◆ Task objective:
Using the data that follows, return exactly the lines from the one that contains "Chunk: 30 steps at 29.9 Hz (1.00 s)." through the one that contains "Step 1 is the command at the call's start", ends included.

··· Exercise materials ···

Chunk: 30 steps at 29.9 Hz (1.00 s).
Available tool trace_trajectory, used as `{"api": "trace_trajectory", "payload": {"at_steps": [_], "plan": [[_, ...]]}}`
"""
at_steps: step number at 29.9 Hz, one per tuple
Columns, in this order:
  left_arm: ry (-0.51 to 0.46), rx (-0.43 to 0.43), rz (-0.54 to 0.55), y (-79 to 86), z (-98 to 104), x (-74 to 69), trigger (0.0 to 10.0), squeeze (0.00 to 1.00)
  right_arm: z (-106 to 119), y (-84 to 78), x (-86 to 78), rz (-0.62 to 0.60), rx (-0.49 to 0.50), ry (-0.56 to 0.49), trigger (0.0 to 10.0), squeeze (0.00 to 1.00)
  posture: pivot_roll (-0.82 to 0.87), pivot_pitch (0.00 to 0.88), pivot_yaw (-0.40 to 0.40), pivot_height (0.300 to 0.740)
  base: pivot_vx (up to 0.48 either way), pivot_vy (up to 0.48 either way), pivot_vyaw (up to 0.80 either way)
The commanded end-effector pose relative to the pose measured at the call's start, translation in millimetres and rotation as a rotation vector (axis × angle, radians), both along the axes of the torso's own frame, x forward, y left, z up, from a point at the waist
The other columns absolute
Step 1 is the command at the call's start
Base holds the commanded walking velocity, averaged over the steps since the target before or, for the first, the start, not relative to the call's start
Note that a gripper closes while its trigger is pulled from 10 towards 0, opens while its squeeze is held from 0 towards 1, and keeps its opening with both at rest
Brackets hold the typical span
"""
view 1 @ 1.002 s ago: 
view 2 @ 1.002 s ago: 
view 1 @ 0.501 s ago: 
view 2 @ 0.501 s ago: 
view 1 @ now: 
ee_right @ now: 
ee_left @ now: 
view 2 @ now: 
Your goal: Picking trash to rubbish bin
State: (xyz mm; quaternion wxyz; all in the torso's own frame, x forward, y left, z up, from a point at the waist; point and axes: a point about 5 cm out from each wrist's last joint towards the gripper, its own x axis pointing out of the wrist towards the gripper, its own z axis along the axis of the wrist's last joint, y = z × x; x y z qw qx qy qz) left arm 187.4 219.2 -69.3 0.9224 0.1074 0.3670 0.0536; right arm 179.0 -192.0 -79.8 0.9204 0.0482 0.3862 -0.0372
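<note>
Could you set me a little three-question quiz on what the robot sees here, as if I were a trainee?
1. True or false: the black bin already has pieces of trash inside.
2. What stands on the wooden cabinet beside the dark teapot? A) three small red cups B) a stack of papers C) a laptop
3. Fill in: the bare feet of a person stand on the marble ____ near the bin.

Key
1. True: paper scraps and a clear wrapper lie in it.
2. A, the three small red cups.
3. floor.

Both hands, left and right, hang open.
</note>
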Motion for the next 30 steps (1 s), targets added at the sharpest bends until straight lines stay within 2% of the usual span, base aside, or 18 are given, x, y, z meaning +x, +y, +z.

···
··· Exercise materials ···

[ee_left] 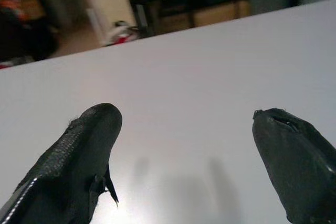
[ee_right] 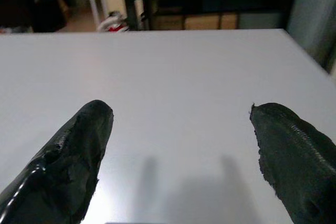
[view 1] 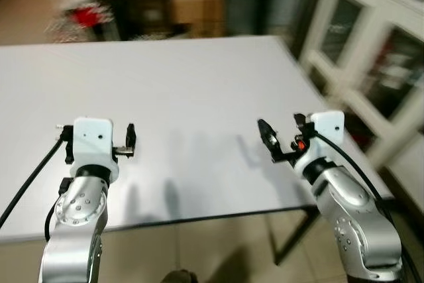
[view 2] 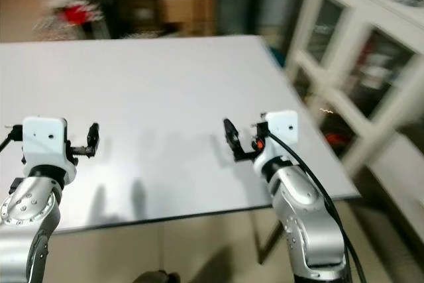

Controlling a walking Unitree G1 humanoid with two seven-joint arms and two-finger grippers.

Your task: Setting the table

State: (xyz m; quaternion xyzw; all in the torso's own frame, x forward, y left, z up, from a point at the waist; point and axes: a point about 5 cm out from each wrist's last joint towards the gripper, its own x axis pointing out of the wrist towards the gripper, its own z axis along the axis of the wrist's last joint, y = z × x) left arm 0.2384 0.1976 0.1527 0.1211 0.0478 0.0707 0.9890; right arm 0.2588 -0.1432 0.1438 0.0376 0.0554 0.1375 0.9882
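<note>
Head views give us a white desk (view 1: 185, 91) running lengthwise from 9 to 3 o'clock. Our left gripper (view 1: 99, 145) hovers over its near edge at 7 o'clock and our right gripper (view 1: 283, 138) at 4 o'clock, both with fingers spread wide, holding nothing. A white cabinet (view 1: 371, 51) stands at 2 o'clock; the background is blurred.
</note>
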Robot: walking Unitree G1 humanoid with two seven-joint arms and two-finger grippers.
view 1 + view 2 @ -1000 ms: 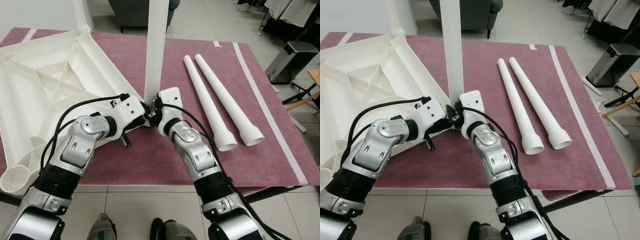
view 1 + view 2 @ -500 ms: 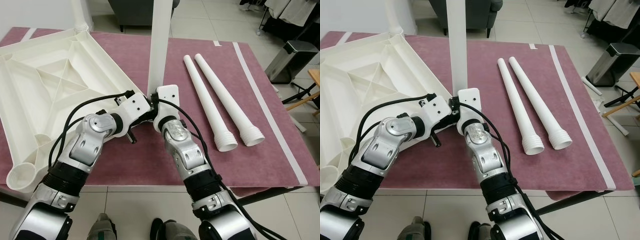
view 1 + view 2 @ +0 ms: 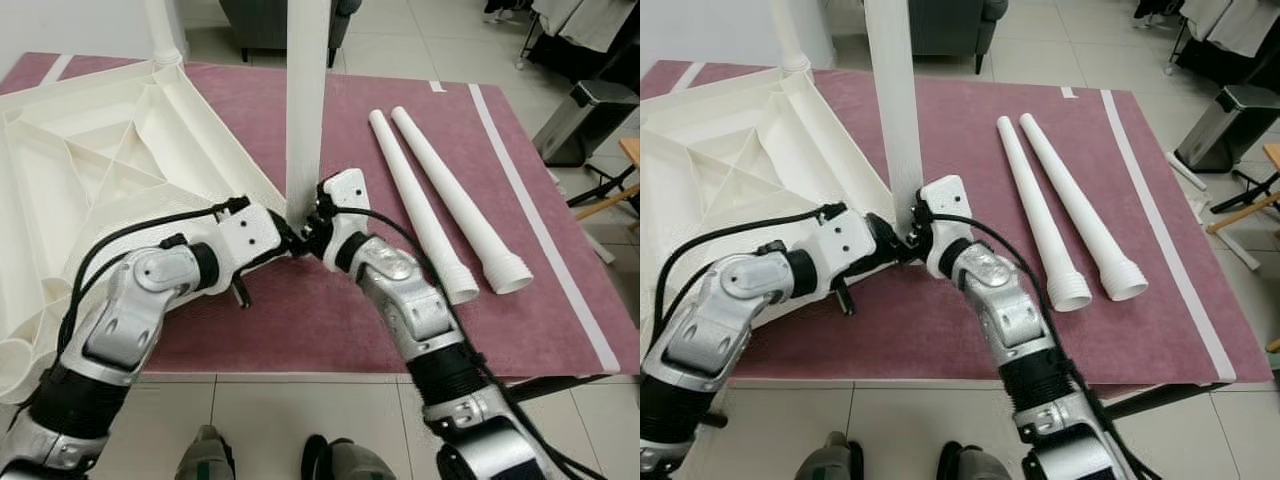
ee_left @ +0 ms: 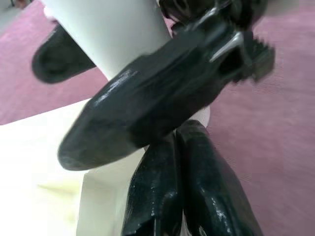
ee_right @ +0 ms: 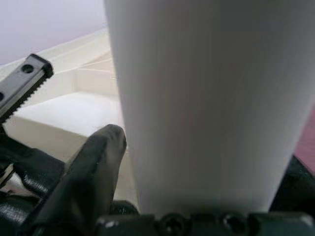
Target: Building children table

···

◆ The answer:
Chunk: 30 steps at 29.9 Hz (1.00 s).
Available tool trace_trajectory, used as `{"api": "trace_trajectory", "payload": {"at_steps": [_], "plan": [[_, ...]]}}`
"""
at_steps: step number at 29.9 Hz, one per tuple
Columns, in this order:
  left_arm: ry (-0.51 to 0.46), rx (-0.43 to 0.43), rz (-0.54 to 0.55), y (-79 to 86), z (-98 to 104), x (-74 to 69), trigger (0.0 to 10.0), squeeze (0.00 to 1.00)
  right_arm: z (-106 to 119), y (-84 to 78), x (-86 to 78), rz (-0.62 to 0.60), rx (-0.49 to 0.50), ry (-0.56 to 0.49), trigger (0.0 to 10.0), squeeze (0.00 to 1.00)
  posture: pivot_roll (-0.82 to 0.87), pivot_pitch (0.00 to 0.88), pivot_yaw (-0.40 to 0.40), pivot_height (0.300 to 0.740)
  base: pivot_vx (up to 0.48 either way), pivot_vy (up to 0.48 either way), pivot_vyaw (up to 0.80 either way)
The commanded end-effector pose relative to the pose measured at the call's start, translation in millimetres and rotation as a rotation vector (axis × angle, radians), both along the axes of the torso's own frame, x forward, y left, z up, from a point at the waist
The other columns absolute
Step 1 is the command at the call's start

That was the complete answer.